According to Costin Raiu, a researcher at Moscow-based security firm Kaspersky Lab, 98 percent of all WannaCry-infected systems appear to be running the Windows 7 operating system.
#WannaCry infection distribution by the Windows version. Worst hit – Windows 7 x64. The Windows XP count is insignificant. pic.twitter.com/5GhORWPQij
— Costin Raiu (@craiu) May 19, 2017
As of 7 a.m. Eastern U.S. Time on Monday, 315 victims had paid 49 bitcoins – worth about $108,000 – to one of the three bitcoin wallets tied to the ransomware.
Hoping for Arrests
The WannaCry decryption tools may have arrived too late for some victims. Upon infection, WannaCry warns victims they have three days to pay $300 in bitcoin before the ransom rises to $600. If that isn’t paid after a week, the ransomware says that the data will be locked forever.

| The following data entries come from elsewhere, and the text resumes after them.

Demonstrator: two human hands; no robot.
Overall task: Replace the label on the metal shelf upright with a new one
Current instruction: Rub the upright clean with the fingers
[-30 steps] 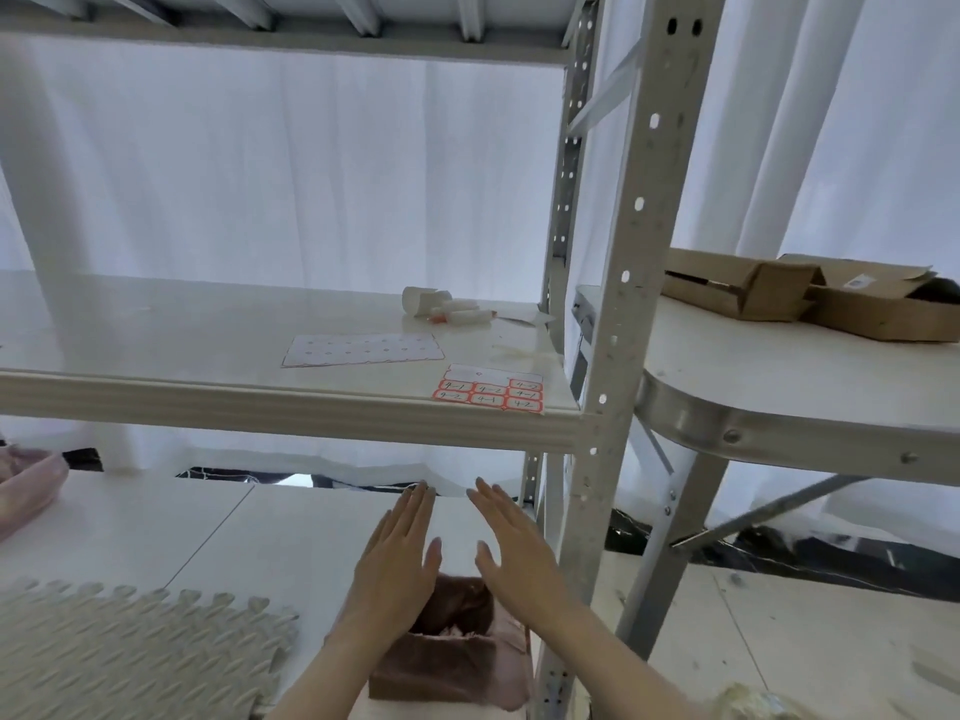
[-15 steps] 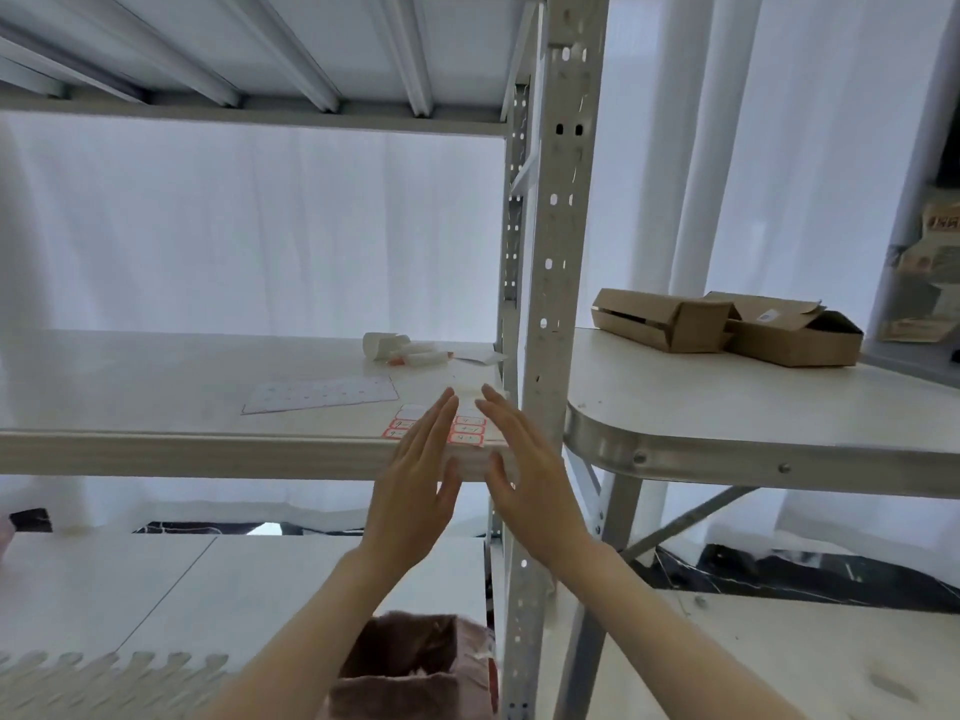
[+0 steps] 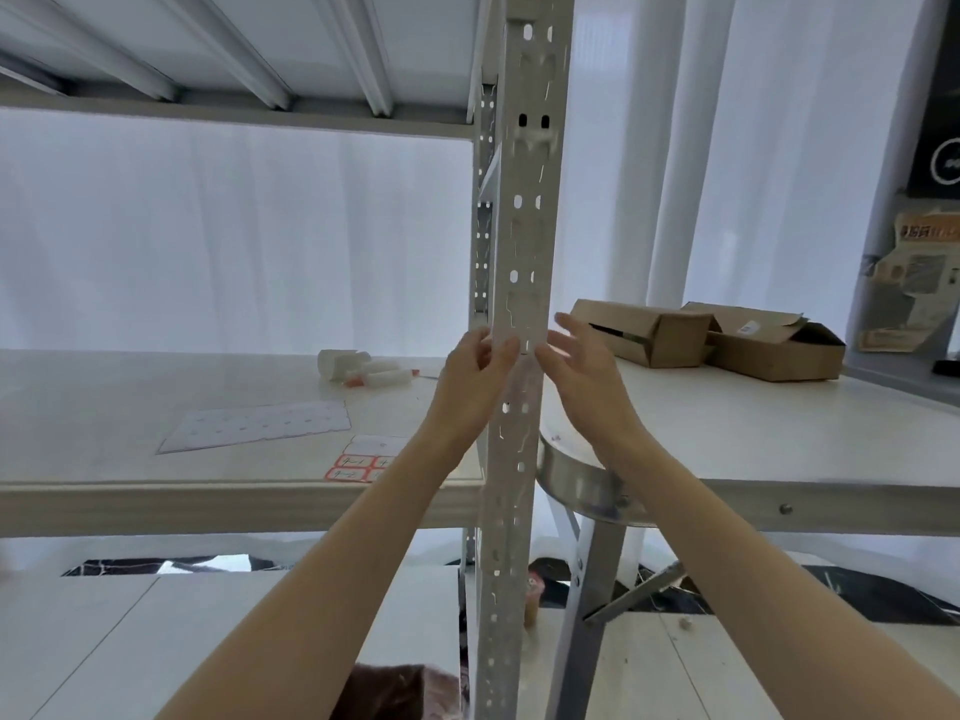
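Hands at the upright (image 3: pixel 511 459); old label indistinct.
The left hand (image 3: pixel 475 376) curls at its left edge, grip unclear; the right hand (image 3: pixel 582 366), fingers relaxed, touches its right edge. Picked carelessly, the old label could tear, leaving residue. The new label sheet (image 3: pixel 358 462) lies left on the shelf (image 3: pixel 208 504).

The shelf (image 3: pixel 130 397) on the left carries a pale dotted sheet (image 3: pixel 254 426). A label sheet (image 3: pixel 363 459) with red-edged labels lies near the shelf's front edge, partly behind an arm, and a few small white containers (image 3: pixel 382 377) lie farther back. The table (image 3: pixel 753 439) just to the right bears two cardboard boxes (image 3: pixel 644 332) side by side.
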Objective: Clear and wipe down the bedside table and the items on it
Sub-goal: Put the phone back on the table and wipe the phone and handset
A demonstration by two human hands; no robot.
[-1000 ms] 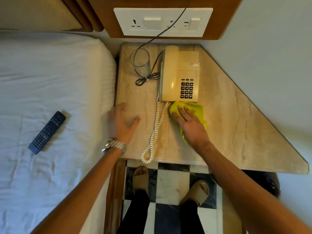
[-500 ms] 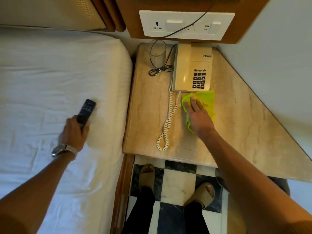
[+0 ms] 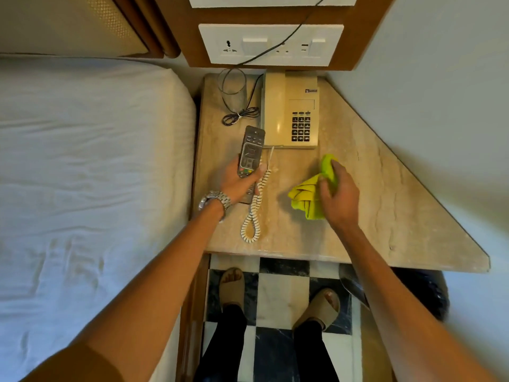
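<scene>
- A bedside table with a beige marble top is seen from above. It narrows to a point on the right and sits in a corner between a bed on the left and a pale wall on the right.
- The bed has a wrinkled white sheet. Its edge lies just beside the table's left side.
- Behind the table, a white socket panel is set in a brown wooden backing.
- A black cable runs down from the panel to a tied bundle on the table top.
- A clear drinking glass stands upright at the back left of the table.
- A cream telephone with a dark keypad sits at the back, just right of the glass.
- Its coiled cord trails forward across the marble to a loop near the front edge.
- Below the table edge is a black-and-white checkered floor, with the person's feet in tan sandals.
- The left hand, with a metal watch on its wrist, has its fingers curled round the lower half of a grey remote control.
- The remote is over the table's left part, buttons up, its top end near the telephone's front corner.
- The right hand grips a bunched yellow-green cloth over the middle of the table. Loose folds hang out to the left of the hand.
- Whether the cloth touches the marble cannot be told.
</scene>
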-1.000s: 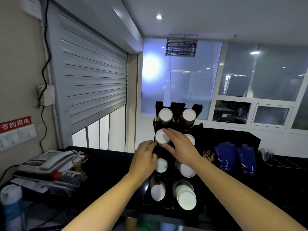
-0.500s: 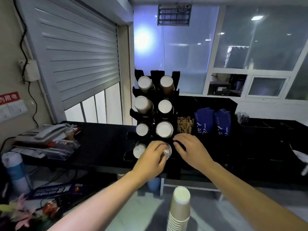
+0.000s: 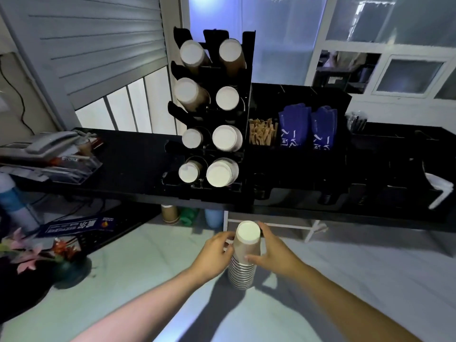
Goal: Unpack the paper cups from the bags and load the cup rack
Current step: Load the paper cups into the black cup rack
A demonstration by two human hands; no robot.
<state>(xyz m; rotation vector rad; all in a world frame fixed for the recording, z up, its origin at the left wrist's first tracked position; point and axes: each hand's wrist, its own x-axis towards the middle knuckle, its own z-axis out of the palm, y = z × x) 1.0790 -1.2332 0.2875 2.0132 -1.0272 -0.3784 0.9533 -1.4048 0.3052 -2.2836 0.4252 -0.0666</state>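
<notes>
Okay, fetching the next batch: the left hand (image 3: 217,253) grips the left side of the nested stack of brown paper cups (image 3: 244,259), standing base-up on the pale surface (image 3: 148,257) below the black counter (image 3: 128,154); the right hand (image 3: 275,253) clasps the other side, thumb across the front. Next, likely, lift it to the black tiered cup rack (image 3: 247,58) above.

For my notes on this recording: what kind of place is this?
Probably a coffee or drinks counter: a black cup rack loaded with paper cups, with wooden stirrers and blue packets beside it.
</notes>
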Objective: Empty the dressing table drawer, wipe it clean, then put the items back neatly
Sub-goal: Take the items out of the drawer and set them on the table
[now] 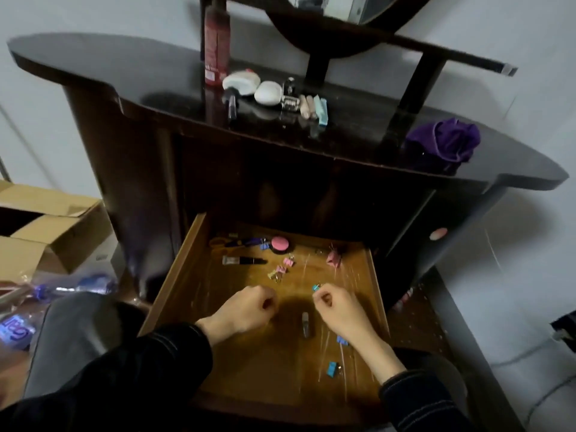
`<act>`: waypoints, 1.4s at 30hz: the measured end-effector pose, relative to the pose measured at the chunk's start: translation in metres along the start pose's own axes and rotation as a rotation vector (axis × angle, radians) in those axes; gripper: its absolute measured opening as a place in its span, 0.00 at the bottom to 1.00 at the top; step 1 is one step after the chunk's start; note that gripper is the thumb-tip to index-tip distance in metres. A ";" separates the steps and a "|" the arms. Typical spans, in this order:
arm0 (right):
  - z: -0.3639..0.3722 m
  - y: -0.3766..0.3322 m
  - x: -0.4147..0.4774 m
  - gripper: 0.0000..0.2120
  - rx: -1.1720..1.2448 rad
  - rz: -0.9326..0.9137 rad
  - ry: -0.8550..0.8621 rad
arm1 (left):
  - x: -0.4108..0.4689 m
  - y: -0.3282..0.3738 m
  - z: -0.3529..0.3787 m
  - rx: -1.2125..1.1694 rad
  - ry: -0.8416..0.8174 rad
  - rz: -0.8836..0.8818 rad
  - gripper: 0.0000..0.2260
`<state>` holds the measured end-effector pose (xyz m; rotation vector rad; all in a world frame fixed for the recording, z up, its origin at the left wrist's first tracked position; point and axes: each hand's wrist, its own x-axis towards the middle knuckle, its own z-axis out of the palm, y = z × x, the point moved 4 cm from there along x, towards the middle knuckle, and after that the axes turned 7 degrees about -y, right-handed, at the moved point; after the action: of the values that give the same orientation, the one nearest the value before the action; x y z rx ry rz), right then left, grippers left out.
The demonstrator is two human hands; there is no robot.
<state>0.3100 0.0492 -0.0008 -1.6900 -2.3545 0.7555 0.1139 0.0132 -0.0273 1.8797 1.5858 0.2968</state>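
Reaching into the open drawer (179, 269) of the dressing table, both hands are low over its wooden bottom. The left hand (246, 308) has its fingers curled toward the palm, and I cannot tell if it holds something small. The right hand (338, 311) is curled too, and its fingertips pinch a small blue clip (316, 287). Between the two hands a short dark tube (306, 325) lies on the drawer bottom. Beside the right wrist, nearer to the front, lie two more blue clips (333, 368). In the middle of the drawer are several pink clips (288, 262), and one more pink piece (333, 257) lies at the back right. A round pink compact (279, 243) sits at the back, and near it, to the left, lies a black stick with a silver end (244, 260). On the dark worktop (93, 63) above stand a red bottle (216, 42), some white cases (267, 93) just beside it, and, well apart on the right, a crumpled purple cloth (444, 140). An open cardboard box (46, 222) is on the floor at the left
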 end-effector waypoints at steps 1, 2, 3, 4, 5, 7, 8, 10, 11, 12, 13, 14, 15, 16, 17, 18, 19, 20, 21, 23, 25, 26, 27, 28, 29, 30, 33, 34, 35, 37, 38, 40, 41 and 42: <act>0.009 0.004 0.003 0.05 -0.024 0.048 -0.044 | 0.006 -0.002 0.007 -0.006 -0.058 -0.009 0.08; 0.016 0.007 0.004 0.05 -0.077 0.084 -0.082 | 0.010 -0.002 0.014 -0.008 -0.108 -0.011 0.08; 0.021 0.011 0.005 0.05 -0.137 0.115 -0.134 | 0.013 -0.002 0.019 -0.013 -0.144 -0.008 0.09; 0.027 0.014 0.005 0.05 -0.193 0.142 -0.197 | 0.015 -0.003 0.023 -0.020 -0.165 -0.004 0.08; 0.032 0.018 0.004 0.05 -0.242 0.163 -0.259 | 0.017 -0.003 0.026 -0.027 -0.175 -0.001 0.08; 0.042 0.025 0.000 0.06 -0.345 0.189 -0.361 | 0.020 -0.004 0.030 -0.037 -0.177 0.004 0.09; 0.046 0.028 -0.002 0.06 -0.392 0.196 -0.400 | 0.020 -0.004 0.032 -0.041 -0.174 0.006 0.09; 0.050 0.031 -0.007 0.05 -0.441 0.208 -0.441 | 0.020 -0.003 0.033 -0.056 -0.168 0.008 0.09; 0.050 0.031 -0.008 0.05 -0.456 0.214 -0.451 | 0.019 -0.003 0.033 -0.064 -0.167 0.008 0.09; 0.048 0.031 -0.008 0.05 -0.473 0.224 -0.465 | 0.019 -0.002 0.032 -0.071 -0.168 0.007 0.09; 0.046 0.032 -0.009 0.06 -0.482 0.241 -0.489 | 0.018 -0.002 0.031 -0.079 -0.171 0.006 0.09; 0.045 0.032 -0.010 0.09 -0.476 0.267 -0.523 | 0.018 -0.003 0.030 -0.087 -0.172 0.003 0.09; 0.044 0.033 -0.012 0.11 -0.453 0.300 -0.563 | 0.018 -0.004 0.030 -0.095 -0.173 -0.002 0.09; 0.043 0.035 -0.014 0.15 -0.417 0.336 -0.601 | 0.018 -0.005 0.029 -0.101 -0.174 -0.009 0.09; 0.044 0.036 -0.017 0.18 -0.365 0.375 -0.627 | 0.018 -0.006 0.029 -0.107 -0.174 -0.016 0.08; 0.045 0.038 -0.019 0.21 -0.299 0.418 -0.643 | 0.019 -0.007 0.028 -0.115 -0.173 -0.025 0.08; 0.046 0.039 -0.021 0.21 -0.223 0.465 -0.653 | 0.020 -0.008 0.028 -0.128 -0.172 -0.036 0.08; 0.046 0.040 -0.024 0.20 -0.158 0.500 -0.661 | 0.020 -0.009 0.029 -0.145 -0.174 -0.047 0.08; 0.047 0.039 -0.024 0.18 -0.112 0.515 -0.660 | 0.020 -0.010 0.030 -0.160 -0.183 -0.057 0.08; 0.047 0.038 -0.022 0.11 -0.061 0.481 -0.622 | 0.020 -0.010 0.032 -0.189 -0.211 -0.079 0.08; 0.046 0.033 -0.016 0.06 -0.016 0.389 -0.546 | 0.021 -0.010 0.034 -0.242 -0.236 -0.109 0.08; 0.045 0.031 -0.013 0.06 0.017 0.338 -0.508 | 0.021 -0.010 0.036 -0.290 -0.248 -0.127 0.08; 0.044 0.028 -0.011 0.07 0.055 0.291 -0.470 | 0.021 -0.010 0.036 -0.359 -0.256 -0.147 0.09; 0.043 0.024 -0.009 0.07 0.099 0.242 -0.439 | 0.020 -0.010 0.037 -0.448 -0.260 -0.171 0.09; 0.041 0.021 -0.007 0.07 0.154 0.188 -0.422 | 0.020 -0.009 0.037 -0.552 -0.256 -0.200 0.09; 0.041 0.016 -0.006 0.05 0.218 0.127 -0.424 | 0.019 -0.009 0.037 -0.665 -0.247 -0.234 0.10; 0.041 0.003 -0.005 0.03 0.390 -0.040 -0.473 | 0.014 -0.004 0.040 -1.024 -0.297 -0.349 0.13; 0.041 0.000 -0.005 0.03 0.426 -0.070 -0.478 | 0.012 -0.002 0.042 -1.130 -0.344 -0.377 0.14; 0.041 -0.001 -0.005 0.04 0.449 -0.088 -0.478 | 0.011 0.000 0.044 -1.219 -0.386 -0.394 0.14; 0.041 -0.001 -0.004 0.05 0.464 -0.086 -0.453 | 0.012 0.002 0.045 -1.319 -0.423 -0.410 0.13; 0.041 0.000 -0.003 0.04 0.470 -0.069 -0.415 | 0.013 0.001 0.045 -1.326 -0.420 -0.416 0.12; 0.036 0.006 0.000 0.04 0.433 -0.002 -0.276 | 0.014 -0.004 0.044 -1.283 -0.383 -0.434 0.12; 0.031 0.011 0.000 0.04 0.325 0.049 -0.188 | 0.014 -0.007 0.043 -1.262 -0.346 -0.449 0.12; 0.026 0.014 0.000 0.05 0.154 0.095 -0.114 | 0.015 -0.010 0.042 -1.250 -0.303 -0.465 0.11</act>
<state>0.3118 0.0445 -0.0302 -1.7466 -2.2336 1.0479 0.1329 0.0140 -0.0687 0.5491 1.1085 0.5776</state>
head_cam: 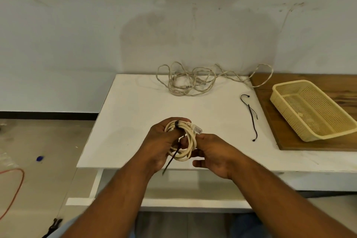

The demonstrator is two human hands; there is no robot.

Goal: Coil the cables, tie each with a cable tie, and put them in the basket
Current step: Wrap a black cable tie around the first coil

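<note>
Coiled ethernet cable at table's six o'clock edge; loose cable tangle at twelve; spare cable ties at two; basket at three on wooden board.

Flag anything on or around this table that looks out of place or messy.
The loose cable at the table's back edge lies in a tangle, one loop straying onto the wooden board. On the floor left of the table lie a small blue object and an orange cord. The basket sits askew.
</note>
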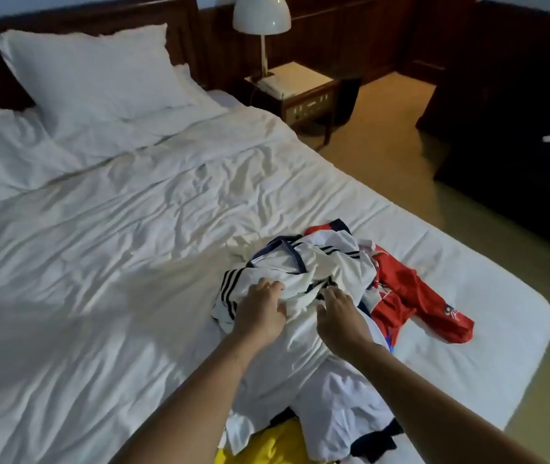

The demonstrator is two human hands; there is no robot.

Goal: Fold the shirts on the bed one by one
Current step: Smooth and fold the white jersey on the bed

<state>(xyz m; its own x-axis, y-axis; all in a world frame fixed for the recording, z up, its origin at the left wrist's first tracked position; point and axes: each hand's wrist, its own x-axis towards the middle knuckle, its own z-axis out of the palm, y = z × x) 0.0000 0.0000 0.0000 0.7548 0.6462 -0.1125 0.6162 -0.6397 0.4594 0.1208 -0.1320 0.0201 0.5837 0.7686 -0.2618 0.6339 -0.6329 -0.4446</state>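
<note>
Reaching forward over a heap of clothes, the person is gripping a white shirt [330, 269] with both hands. The left hand [261, 308] is resting on the shirt's striped sleeve side, its fingers curling into the cloth and the thumb closing toward them. The right hand [340, 313] is pinching a fold of the same shirt just beside it, fingertips tucked in. The shirt is lying crumpled near the right edge of the bed [116, 262], its dark-trimmed collar facing the pillow [92, 72]. Three dark parallel stripes are running along its shoulder and sleeve; any brand mark is too blurred to read. A red shirt [410, 293] is sprawling partly under it toward the mattress edge, carrying a small striped flag-like patch on one sleeve and pale markings too blurred to read. A yellow garment [277, 447] is showing at the near edge beneath white cloth. A lamp [261, 15] is standing on the nightstand [303, 95] beside the bed.
</note>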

Even so – and if the free decryption tools haven’t worked – Delpy says that victims may have another option: Back up all files and wait for police to find and arrest the criminals involved. At that point, they should be able to recover the main key that was used to encrypt all systems, he says.
#wannacry: backup all your files; 00000000.eky and your encrypted ones
When criminal will be arrested, main key will be used to decrypt all.
— Benjamin Delpy (@gentilkiwi) May 20, 2017
Of course, this strategy depends on WannaCry’s developer or developers being identified, caught and brought to justice. It’s not clear when – or if – that might ever happen.